🤖 AI Summary
Existing spatial regression methods struggle to effectively model health disparities characterized by strong geographic heterogeneity, compositional income data, and discontinuous regional effects. This study proposes a geographically weighted penalized compositional regression model that innovatively integrates pairwise fusion penalties with the minimax concave penalty (MCP), thereby relaxing conventional assumptions of spatial smoothness and adjacency. The approach identifies clusters of regions with similar socioeconomic structures, even when those regions are not geographically contiguous. Notably, this work is the first to introduce non-convex regularization into compositional data regression, enabling precise capture of discontinuous spatial heterogeneity. Applied to the analysis of COPD prevalence and income composition in the United States, the method uncovers heterogeneous associations obscured by traditional models, substantially enhancing accuracy, interpretability, and scalability.
📝 Abstract
Income inequality is a major contributor to health disparities, yet its effects often vary by geography and are commonly represented as compositional distributions (e.g., proportions of households across income brackets). Existing spatial regression methods struggle in this setting: they typically assume smooth spatial variation, cannot accommodate abrupt spatial heterogeneity, and lack principled treatment of compositional covariates. We propose a geographically weighted penalized compositional regression model that addresses these challenges simultaneously.
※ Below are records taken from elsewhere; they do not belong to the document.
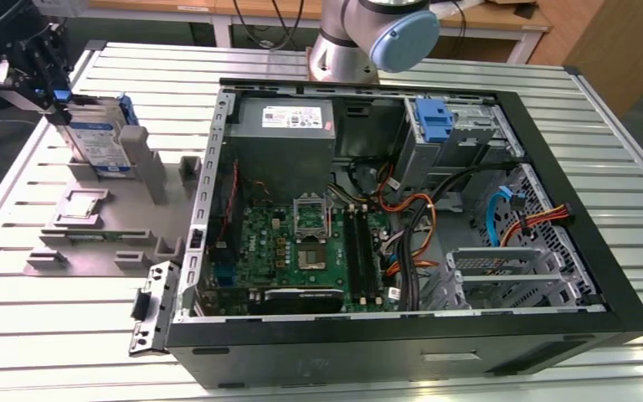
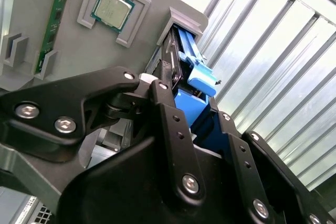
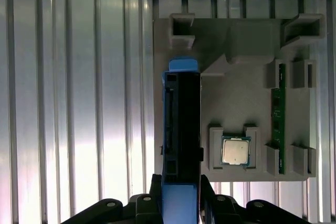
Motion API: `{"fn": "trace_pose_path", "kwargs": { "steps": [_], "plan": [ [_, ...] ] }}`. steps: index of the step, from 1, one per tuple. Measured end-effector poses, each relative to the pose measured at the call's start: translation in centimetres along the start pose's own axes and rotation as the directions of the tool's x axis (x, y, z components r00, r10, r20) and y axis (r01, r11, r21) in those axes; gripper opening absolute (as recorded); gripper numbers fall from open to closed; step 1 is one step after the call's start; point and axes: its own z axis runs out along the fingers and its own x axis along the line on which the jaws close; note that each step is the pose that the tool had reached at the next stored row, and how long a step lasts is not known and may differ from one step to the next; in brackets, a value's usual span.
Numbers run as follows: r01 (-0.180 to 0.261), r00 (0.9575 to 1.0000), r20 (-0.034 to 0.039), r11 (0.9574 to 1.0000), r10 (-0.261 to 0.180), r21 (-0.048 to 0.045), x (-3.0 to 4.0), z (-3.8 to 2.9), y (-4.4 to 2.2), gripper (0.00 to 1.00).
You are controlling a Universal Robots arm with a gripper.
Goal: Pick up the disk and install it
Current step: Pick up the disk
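Blue-bracketed disk (image 1: pixel 98 141) stands upright in grey fixture (image 1: pixel 98 244) slot, exterior view's left, outside the open computer case (image 1: pixel 355 345) | gripper (image 1: pixel 58 100) clamped on disk's upper end | processor chip (image 3: pixel 235 151) sits in fixture pocket

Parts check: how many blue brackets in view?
2: one bracket on the disk in the fixture, another bracket in the case drive bay. More may be hidden.
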Motion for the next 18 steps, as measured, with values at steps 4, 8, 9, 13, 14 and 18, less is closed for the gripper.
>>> {"fn": "trace_pose_path", "kwargs": {
  "steps": [4, 8, 9, 13, 14, 18],
  "plan": [
    [0.005, 1.0000, 0.0000, 1.0000, -0.005, 0.0000, 0.00, 0.00, 0.00, 0.37],
    [0.007, 1.0000, 0.0000, 1.0000, -0.007, 0.0000, 0.00, 0.00, 0.00, 0.37],
    [0.007, 1.0000, 0.0001, 1.0000, -0.007, 0.0000, 0.00, 0.00, 0.00, 0.37],
    [0.008, 1.0000, 0.0000, 1.0000, -0.008, -0.0001, 0.00, 0.01, 0.00, 0.38],
    [0.008, 1.0000, 0.0000, 1.0000, -0.008, -0.0001, 0.00, 0.01, 0.00, 0.44],
    [0.008, 1.0000, 0.0000, 1.0000, -0.008, -0.0001, 0.00, 0.06, 0.00, 0.44]
  ]
}}
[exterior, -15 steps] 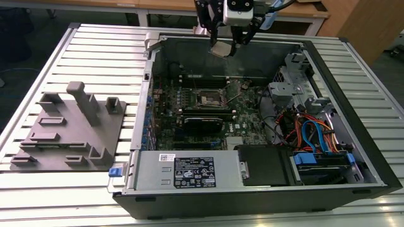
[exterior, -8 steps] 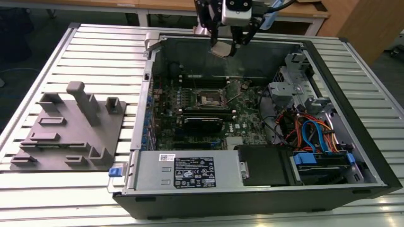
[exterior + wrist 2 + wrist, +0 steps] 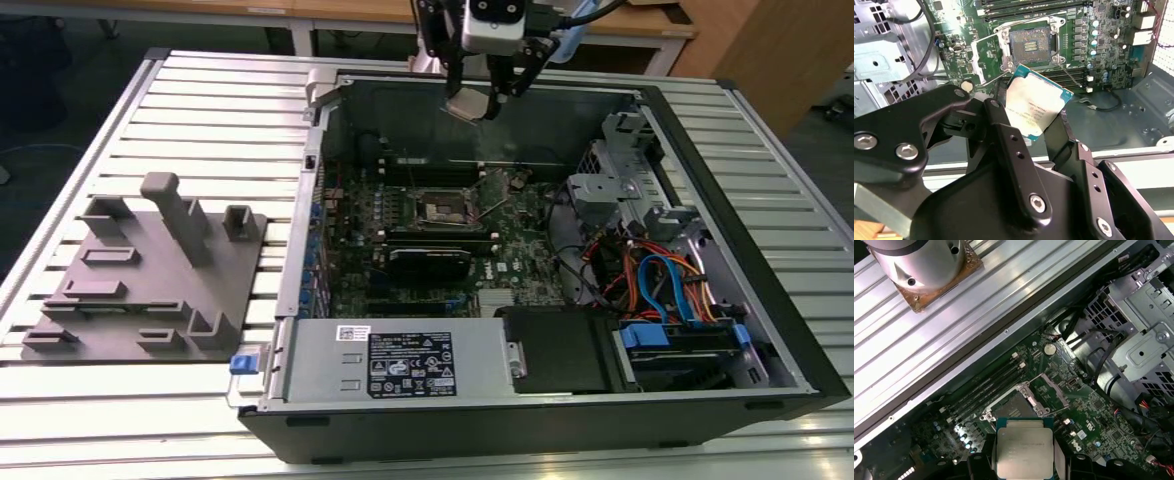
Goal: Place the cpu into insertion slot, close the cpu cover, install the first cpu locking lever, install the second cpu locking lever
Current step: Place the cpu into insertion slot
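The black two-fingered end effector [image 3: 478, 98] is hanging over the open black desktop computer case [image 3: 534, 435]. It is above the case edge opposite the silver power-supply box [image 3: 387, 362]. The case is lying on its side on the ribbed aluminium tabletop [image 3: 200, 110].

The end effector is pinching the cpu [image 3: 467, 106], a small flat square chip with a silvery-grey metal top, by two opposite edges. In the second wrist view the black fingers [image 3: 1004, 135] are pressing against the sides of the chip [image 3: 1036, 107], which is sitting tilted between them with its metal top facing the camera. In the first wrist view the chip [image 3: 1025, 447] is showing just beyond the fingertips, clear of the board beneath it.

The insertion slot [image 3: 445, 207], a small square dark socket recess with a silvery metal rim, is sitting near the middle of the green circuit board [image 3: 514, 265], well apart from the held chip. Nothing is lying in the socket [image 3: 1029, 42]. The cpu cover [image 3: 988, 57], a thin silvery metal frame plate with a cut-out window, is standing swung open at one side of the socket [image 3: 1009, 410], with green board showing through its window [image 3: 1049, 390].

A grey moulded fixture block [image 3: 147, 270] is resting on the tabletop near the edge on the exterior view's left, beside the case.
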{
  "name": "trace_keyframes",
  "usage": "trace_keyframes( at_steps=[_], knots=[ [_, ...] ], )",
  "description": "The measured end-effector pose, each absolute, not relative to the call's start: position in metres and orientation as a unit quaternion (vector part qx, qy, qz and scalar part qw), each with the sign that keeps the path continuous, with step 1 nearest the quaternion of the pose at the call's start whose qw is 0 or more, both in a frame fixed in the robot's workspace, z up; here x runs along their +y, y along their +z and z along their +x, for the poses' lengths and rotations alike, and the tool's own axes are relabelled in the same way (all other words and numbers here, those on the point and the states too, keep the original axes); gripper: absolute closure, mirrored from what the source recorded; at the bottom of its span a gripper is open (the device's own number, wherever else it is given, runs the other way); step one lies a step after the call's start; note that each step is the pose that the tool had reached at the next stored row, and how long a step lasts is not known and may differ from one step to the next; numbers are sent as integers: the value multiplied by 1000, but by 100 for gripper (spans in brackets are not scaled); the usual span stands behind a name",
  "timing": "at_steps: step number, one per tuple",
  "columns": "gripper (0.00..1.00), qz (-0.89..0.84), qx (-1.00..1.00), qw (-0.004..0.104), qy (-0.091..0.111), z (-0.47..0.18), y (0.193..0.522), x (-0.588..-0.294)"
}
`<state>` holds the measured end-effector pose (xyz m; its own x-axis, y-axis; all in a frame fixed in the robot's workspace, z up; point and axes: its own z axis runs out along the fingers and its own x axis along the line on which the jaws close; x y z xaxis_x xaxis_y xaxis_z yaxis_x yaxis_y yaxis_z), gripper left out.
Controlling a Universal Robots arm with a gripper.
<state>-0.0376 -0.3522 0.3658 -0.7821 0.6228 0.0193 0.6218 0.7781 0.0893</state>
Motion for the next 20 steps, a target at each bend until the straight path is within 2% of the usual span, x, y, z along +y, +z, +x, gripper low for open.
trace_keyframes(
  at_steps=[20],
  knots=[
    [46, 366, 930, 7, 45, -38, 366, -352]
  ],
)
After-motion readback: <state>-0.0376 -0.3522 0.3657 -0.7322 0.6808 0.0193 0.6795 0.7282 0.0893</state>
Our method adopts a pairwise fusion penalty that enables detection of both contiguous and noncontiguous regional clusters with shared regression effects, thereby relaxing strong assumptions of spatial smoothness and geographic contiguity. This allows regions with similar underlying socioeconomic structures to be identified even when they are not geographically adjacent. By incorporating nonconvex penalties, such as the minimax concave penalty (MCP), the approach achieves improved estimation accuracy, interpretability, and scalability in high-dimensional spatial settings. We illustrate the method through an analysis linking U.S. income composition to chronic obstructive pulmonary disease (COPD) prevalence, revealing spatially heterogeneous associations that are obscured by conventional models. The proposed framework provides a flexible and robust tool for spatial data analysis involving compositional predictors and region-specific heterogeneity.